Note that when the engine is in an operating range (high load range or high rotation range) in which exhaust gas recirculation is not performed, the correction coefficient for correcting the basic duty ratio signal becomes zero, and the basic duty ratio signal is sent as is to the pressure control valve 21. As a result, emission performance and output can be improved depending on the operating state of the engine.

It goes without saying that the present invention can be applied not only to the direct injection type diesel engine as in the above embodiment, but also to other types of diesel engines such as the swirl chamber type diesel engine.

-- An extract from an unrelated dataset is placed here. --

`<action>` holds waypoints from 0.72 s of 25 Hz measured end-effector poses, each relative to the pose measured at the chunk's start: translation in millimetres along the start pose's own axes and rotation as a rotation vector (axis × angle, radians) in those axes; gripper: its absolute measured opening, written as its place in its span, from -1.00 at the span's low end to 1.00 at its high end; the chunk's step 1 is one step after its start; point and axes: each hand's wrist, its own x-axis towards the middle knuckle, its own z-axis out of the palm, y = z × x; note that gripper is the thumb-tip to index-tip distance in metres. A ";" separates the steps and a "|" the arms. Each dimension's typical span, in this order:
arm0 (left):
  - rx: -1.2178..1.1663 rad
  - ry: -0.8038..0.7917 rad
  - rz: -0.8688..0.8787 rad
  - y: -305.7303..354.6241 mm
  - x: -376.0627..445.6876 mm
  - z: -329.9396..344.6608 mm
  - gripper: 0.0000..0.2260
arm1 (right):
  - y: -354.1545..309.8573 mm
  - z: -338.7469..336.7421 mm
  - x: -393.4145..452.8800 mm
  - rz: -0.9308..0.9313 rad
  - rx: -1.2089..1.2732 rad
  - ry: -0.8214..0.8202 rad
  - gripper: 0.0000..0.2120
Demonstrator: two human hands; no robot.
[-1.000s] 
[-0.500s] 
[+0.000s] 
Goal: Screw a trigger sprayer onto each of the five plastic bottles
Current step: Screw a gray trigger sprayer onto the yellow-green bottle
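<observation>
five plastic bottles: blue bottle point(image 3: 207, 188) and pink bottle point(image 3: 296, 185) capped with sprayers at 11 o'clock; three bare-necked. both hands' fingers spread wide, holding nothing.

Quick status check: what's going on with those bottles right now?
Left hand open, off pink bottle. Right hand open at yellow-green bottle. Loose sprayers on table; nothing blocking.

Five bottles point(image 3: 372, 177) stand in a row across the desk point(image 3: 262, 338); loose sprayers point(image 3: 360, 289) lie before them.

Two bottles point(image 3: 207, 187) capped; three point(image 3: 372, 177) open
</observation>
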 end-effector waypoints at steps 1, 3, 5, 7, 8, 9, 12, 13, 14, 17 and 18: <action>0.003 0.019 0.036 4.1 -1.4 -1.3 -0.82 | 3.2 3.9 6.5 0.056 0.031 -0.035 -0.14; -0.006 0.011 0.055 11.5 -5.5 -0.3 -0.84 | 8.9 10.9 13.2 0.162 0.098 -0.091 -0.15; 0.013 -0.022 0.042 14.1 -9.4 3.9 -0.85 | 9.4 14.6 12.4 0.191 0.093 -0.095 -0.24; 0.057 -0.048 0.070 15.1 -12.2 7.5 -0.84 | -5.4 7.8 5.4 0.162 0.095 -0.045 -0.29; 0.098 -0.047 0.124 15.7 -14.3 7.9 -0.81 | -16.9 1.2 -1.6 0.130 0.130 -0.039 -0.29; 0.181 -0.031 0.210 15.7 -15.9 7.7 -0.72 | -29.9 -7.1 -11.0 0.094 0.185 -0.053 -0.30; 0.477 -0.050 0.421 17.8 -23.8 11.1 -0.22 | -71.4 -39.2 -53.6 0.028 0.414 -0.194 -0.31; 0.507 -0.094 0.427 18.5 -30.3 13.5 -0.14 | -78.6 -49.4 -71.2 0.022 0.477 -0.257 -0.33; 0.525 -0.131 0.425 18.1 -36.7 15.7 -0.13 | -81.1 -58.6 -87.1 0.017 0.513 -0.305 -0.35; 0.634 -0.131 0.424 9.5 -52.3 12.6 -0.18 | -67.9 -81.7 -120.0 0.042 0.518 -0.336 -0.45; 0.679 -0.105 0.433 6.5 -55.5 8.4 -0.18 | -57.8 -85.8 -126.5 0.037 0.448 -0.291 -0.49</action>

[Brief explanation of drawings]

The drawings show an embodiment of the present invention, and FIG. 1 is a vertical cross-sectional view of the main parts of a diesel engine, FIG. 2 is an overall configuration diagram of a fuel injection device, FIG. 3 is a flowchart of a control system, and FIG. The figure is an explanatory diagram showing the relationship between the engine operating status and the duty ratio signal output to the pressure control valve. Figure 5 is an explanatory diagram showing the relationship between the engine operating status and the exhaust gas recirculation rate. Figure 6 is an explanatory diagram showing the relationship between the engine operating status and the exhaust gas recirculation rate. FIG. 3 is an explanatory diagram showing the relationship between a duty ratio signal and a duty ratio signal. 5... Combustion chamber, 7... Fuel injection nozzle, 8... Fuel injection hole, 9... Fuel inlet, 11... Cylinder, 14... Fuel pressure chamber, 16... Needle valve, 16c... Valve part, 1
6d...Throttle part, 18...Plunger member, 1
8a...Rod part, 18b...Plunger member, 20
...Pressure passage, 21...Pressure control valve, 22...Rotation speed sensor, 23...Load sensor, 24...Exhaust gas recirculation rate sensor, 29...Control device.

Claims (1)

[Scope of Claims] 1. A needle valve that is provided with a throttle range that changes the opening area of the fuel nozzle hole according to the lift amount and throttles the fuel nozzle hole within the lift range; A plunger member whose one end faces the needle valve and is slidable in its axial direction is provided, and a predetermined pressure is applied from a pressure source to the other end surface of the plunger member to suppress the lift amount of the needle valve at a predetermined pressure. In a diesel engine fuel injection device having a pintle-type fuel injection nozzle and equipped with an exhaust gas recirculation device, the pressure is controlled in a pressure passage that applies pressure to the other end surface of a plunger member of the fuel injection nozzle. A pressure control valve is provided, and the pressure control valve is configured such that the pressure acting on the other end surface of the plunger member increases in proportion to the increase in the exhaust gas recirculation rate by the exhaust gas recirculation device, and the throttle range of the needle valve increases. A fuel injection device for a diesel engine, characterized in that it is provided with a control device for controlling operation.